Wednesday, November 21, 2012
38 Electric Outlets
Come on. You know the song. "Thirty-eight electric sockets in the wall, thirty-eight electric sockets. You peel one down, you roll it up and thirty-seven electric sockets in the wall...."
I can't believe you didn't sing along with me.
Lee has a bunch more things to do in the basement before we get the inspection, which we have to pass before we can plaster the walls. So I asked him, " Is there any non-technical thing I can do to help?" Boy, was THAT a mistake. Because apparently I can strip the covering off all the wires in the electric sockets,
cut it off, making sure I don't cut any of the wires I need to keep, then roll the wires up and stuff it in the box. Thirty-eight times.
Here's the thing, electric sockets are low to the ground. So that means bending over, but I got Lee's mechanics stool with wheels. It rolls along while also carrying the needed tools and the bits I cut off. So handy.
There is another handy gadget the cuts through the rubber coating without cutting the necessary wires. That was great, until it wasn't. Sometimes while sliding it up the wire towards the box, it would jump off the wire and my hand or thumb would slam into the box with full power behind it. This is rather (very) painful. Each succeeding time on top of the previous injury is even more painful.

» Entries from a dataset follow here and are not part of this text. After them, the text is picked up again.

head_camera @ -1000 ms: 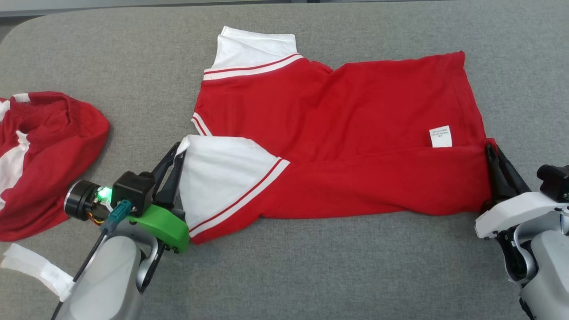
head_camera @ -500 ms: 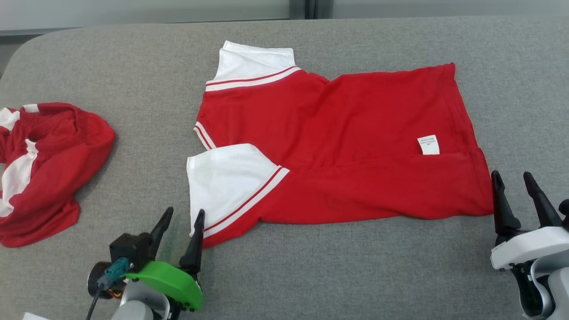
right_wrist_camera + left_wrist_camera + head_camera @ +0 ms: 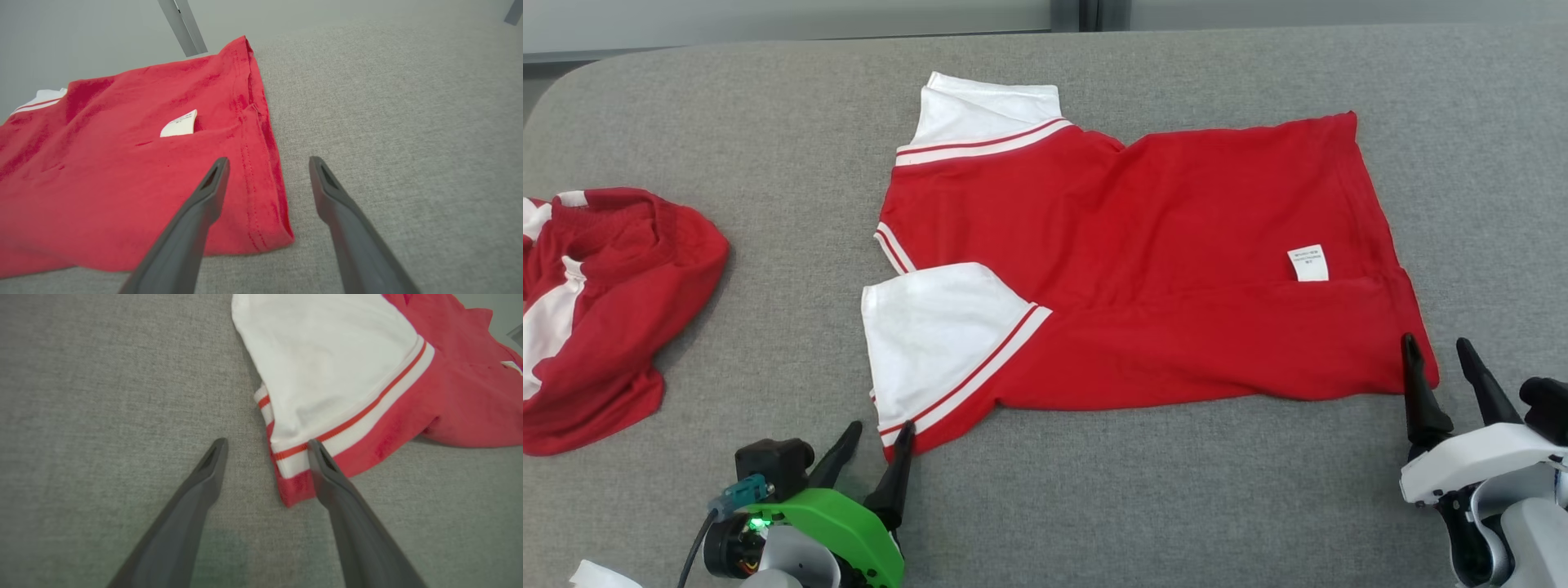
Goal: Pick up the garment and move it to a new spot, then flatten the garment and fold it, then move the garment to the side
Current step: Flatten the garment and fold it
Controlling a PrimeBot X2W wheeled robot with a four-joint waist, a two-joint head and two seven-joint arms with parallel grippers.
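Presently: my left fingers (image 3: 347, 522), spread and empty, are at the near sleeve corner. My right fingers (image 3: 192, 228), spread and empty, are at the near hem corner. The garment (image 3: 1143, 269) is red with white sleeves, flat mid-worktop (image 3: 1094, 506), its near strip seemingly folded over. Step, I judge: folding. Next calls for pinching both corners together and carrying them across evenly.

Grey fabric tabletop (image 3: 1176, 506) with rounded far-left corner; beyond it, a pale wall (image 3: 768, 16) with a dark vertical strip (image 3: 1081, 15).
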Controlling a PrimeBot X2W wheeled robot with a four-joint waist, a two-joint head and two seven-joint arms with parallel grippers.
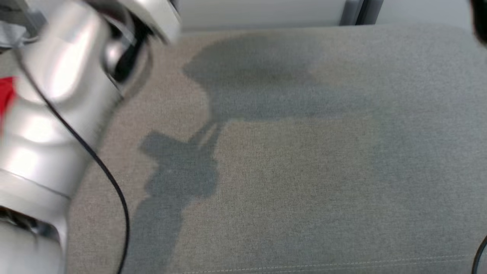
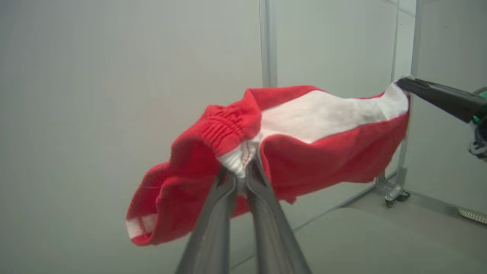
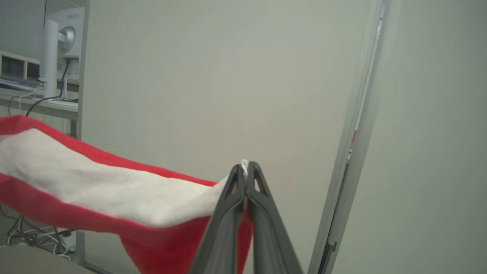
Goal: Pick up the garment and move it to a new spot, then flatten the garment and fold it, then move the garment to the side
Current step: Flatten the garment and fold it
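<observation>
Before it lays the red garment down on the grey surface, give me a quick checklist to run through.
1. Left tool shut on the garment at its elastic waistband: ok.
2. Right tool shut on the white edge at the other end: ok.
3. Garment hanging in the air between both tools: ok.
4. Garment spread flat: not ok; it is bunched and sagging near the left tool.
5. Grey surface smooth for landing: ok.
6. Garment's height above the surface: cannot tell.
</observation>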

I guess it helped that there was a talk show on the radio where they were talking about various ways people had thanked members of the military for their service. It's hard to cry about an owie when you think about what others have given. Not impossible, but hard.
So I scooted around the room and got them all done. It only took 2 hours and I earned Lee's undying gratitude.
Hah! Did you buy that? But he did say something about how this work is really hard on the fingers, especially rolling up the stiff wires to fit in the boxes for plastering, and he mentioned how boring a lot of electrical work is. I guess I can do the boring stuff, 'cause he has to do the figuring which circuit goes where and how many to put on one breaker and all that kind of technical stuff.